*** Data for processing ***
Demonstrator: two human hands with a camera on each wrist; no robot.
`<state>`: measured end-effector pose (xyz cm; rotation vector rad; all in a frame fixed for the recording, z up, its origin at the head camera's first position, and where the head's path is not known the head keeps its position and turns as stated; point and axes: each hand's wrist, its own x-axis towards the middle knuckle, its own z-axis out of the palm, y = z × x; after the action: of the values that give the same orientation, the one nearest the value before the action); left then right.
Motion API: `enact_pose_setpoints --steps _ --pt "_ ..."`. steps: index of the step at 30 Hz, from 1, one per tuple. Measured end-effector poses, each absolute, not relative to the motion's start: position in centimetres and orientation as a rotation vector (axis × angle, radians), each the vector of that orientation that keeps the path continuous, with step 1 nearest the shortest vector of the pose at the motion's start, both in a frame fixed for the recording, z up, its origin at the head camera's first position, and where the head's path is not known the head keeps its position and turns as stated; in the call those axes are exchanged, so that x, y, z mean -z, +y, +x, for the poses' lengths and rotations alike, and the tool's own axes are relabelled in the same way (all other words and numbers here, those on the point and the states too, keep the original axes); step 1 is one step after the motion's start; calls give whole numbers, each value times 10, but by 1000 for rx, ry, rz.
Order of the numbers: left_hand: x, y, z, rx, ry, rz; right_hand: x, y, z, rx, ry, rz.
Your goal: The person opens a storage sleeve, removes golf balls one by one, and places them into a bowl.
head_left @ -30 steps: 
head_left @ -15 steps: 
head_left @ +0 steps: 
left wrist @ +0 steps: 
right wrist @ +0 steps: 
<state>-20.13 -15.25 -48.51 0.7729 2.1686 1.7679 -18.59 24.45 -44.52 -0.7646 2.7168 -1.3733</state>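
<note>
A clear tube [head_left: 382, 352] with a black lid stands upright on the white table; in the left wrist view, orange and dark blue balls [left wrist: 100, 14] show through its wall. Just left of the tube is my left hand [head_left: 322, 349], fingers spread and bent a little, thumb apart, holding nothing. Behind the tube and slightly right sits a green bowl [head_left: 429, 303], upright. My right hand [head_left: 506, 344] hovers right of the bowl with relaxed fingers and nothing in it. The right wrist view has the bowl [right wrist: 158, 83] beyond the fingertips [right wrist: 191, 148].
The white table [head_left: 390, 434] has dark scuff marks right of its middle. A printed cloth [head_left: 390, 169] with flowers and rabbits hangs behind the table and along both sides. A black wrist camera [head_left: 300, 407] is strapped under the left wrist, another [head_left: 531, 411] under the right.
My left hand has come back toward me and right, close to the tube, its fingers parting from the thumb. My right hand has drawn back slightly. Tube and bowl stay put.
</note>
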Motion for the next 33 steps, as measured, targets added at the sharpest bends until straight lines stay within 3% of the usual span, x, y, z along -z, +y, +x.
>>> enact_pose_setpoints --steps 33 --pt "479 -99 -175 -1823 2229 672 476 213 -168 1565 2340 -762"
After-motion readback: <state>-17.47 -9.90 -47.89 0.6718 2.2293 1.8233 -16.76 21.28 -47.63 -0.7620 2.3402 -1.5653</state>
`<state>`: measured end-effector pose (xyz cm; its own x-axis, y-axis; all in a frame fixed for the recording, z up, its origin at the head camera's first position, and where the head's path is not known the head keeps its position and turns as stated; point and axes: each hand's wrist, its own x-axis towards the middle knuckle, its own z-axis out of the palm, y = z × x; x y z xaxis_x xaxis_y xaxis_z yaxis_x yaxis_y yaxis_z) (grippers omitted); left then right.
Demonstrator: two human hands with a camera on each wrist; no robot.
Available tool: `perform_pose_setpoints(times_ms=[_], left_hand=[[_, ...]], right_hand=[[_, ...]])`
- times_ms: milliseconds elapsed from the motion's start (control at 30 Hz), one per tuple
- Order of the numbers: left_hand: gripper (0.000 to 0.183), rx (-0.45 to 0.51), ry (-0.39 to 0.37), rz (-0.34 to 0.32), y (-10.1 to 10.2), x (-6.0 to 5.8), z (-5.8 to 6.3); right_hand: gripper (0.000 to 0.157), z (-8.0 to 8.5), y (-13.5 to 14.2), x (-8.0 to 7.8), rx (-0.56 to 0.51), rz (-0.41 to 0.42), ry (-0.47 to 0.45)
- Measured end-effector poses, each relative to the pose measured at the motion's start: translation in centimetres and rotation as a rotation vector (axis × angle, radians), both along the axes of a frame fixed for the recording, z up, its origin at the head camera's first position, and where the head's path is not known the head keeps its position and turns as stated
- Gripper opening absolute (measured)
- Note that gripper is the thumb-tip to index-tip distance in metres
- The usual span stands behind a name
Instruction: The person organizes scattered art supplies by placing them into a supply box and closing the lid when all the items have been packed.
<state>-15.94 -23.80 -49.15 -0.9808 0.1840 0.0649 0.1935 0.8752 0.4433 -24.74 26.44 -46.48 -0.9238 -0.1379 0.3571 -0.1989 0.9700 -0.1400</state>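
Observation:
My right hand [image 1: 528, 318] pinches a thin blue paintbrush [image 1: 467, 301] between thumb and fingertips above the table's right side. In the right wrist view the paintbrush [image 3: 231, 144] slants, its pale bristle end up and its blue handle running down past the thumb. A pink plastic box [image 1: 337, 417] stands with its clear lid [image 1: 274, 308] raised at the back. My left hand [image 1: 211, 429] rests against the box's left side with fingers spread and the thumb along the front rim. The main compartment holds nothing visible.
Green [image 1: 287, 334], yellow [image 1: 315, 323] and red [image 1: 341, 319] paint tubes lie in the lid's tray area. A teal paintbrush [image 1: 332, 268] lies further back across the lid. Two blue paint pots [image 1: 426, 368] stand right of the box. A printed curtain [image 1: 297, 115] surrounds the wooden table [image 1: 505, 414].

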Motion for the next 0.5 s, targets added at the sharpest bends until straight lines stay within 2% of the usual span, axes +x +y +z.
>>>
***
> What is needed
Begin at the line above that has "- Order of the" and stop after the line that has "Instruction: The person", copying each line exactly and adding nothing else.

> Finished exercise
- Order of the numbers: left_hand: gripper (0.000 to 0.183), rx (-0.45 to 0.51), ry (-0.39 to 0.37), rz (-0.34 to 0.32), y (-10.1 to 10.2), x (-6.0 to 5.8), z (-5.8 to 6.3); right_hand: gripper (0.000 to 0.157), z (-8.0 to 8.5), y (-13.5 to 14.2), x (-8.0 to 7.8), rx (-0.56 to 0.51), rz (-0.41 to 0.42), ry (-0.47 to 0.45)
- Measured end-effector poses, each relative to the pose measured at the motion's start: translation in centimetres and rotation as a rotation vector (axis × angle, radians), both along the axes of a frame fixed for the recording, z up, its origin at the head camera's first position, and where the head's path is not known the head keeps its position and turns as stated
- Gripper opening absolute (measured)
- Note that gripper is the thumb-tip to index-tip distance in metres
- The usual span stands behind a name
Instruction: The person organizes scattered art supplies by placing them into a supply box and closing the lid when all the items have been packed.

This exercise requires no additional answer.